C-terminal N-Me-Xaa acidolysis

Peptides ending in -N-Me-Xaa-OH (free acid form; not amide) suffer slow acidolytic loss of the C-terminal residue under TFA. The free C-terminal carboxyl attacks the cis-amide bond between N-Me-Xaa and the preceding residue.

Why it happens (mechanism)

The N-methyl on Xaa boosts the cis-amide population at the Xaa-(Xaa-1) bond. Under acid, the C-terminal -COOH is the nucleophile (its O attacks the cis-amide carbonyl), forming a 5-membered intermediate that rearranges to an anhydride. Hydrolysis of the anhydride detaches the C-terminal N-Me-Xaa as an isolated amino acid.

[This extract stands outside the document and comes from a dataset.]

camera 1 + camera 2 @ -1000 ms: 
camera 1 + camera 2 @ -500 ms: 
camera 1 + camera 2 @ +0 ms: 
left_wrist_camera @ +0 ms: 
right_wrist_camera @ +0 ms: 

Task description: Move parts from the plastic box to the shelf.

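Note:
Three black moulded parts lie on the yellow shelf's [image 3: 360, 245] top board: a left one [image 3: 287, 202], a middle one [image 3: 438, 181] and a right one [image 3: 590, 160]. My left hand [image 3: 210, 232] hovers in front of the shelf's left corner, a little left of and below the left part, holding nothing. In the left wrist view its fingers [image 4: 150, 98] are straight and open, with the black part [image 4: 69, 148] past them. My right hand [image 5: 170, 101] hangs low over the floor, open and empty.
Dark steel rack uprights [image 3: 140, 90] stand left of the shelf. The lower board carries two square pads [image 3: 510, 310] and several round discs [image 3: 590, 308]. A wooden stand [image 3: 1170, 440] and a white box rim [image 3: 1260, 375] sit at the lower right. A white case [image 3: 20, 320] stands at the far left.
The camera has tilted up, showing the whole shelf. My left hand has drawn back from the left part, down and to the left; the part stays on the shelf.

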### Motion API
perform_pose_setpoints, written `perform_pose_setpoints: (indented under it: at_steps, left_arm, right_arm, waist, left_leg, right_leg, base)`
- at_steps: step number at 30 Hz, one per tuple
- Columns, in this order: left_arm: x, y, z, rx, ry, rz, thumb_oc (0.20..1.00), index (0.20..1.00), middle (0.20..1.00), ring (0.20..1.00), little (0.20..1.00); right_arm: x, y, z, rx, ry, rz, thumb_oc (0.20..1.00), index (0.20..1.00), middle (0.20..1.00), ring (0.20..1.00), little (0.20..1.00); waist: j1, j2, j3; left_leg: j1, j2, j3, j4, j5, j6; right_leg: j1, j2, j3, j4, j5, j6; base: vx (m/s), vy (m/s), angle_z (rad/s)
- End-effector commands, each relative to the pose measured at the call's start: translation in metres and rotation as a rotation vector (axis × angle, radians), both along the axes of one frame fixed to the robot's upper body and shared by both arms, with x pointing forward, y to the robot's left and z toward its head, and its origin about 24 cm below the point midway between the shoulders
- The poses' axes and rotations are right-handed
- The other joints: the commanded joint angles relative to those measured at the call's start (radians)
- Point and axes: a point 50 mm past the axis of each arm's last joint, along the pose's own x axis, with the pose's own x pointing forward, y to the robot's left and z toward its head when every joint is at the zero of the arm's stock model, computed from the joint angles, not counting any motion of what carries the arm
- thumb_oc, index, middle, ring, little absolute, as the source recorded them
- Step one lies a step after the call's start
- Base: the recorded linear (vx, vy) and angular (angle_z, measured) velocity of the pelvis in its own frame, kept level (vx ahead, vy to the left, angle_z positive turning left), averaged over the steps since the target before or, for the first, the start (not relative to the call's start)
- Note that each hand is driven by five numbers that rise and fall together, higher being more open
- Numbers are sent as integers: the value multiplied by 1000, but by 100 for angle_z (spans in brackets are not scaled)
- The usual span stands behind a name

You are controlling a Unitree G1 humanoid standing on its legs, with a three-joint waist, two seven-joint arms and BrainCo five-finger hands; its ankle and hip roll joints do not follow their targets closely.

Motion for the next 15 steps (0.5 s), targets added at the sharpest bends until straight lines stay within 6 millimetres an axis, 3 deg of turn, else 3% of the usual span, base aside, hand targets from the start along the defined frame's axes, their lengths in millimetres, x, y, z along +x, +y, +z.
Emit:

When it strikes (triggers)

Free-acid C-terminus + N-Me-Xaa at C-terminus + TFA cleavage. Hot acid, long cleavage time. Especially relevant for N-methyl-rich drug-class peptides (Tide-class, MeAA-rich macrocycles).

How to spot it (MS signature)

Truncated peptide, C-terminal residue mass missing. Slow side reaction (typically <10% in normal cleavage), but can dominate if cleavage is hot or extended.

How to prevent it

• Use a C-terminal amide (Rink amide / Sieber resin → -CONH₂). Amide ends fully suppress this side reaction (the amide-N can't attack the cis-amide).
• Cool TFA cleavage, ≤2 h.
• Use CTC resin + dilute TFA → fully protected peptide → separate side-chain deprotection. Each acid step is brief.

If it already happened (salvage)

• Bond is broken; re-synthesize with amide C-terminus.

Source

Yi Yang, Side Reactions in Peptide Synthesis (Elsevier, 2016), Chapter 1, §1.6.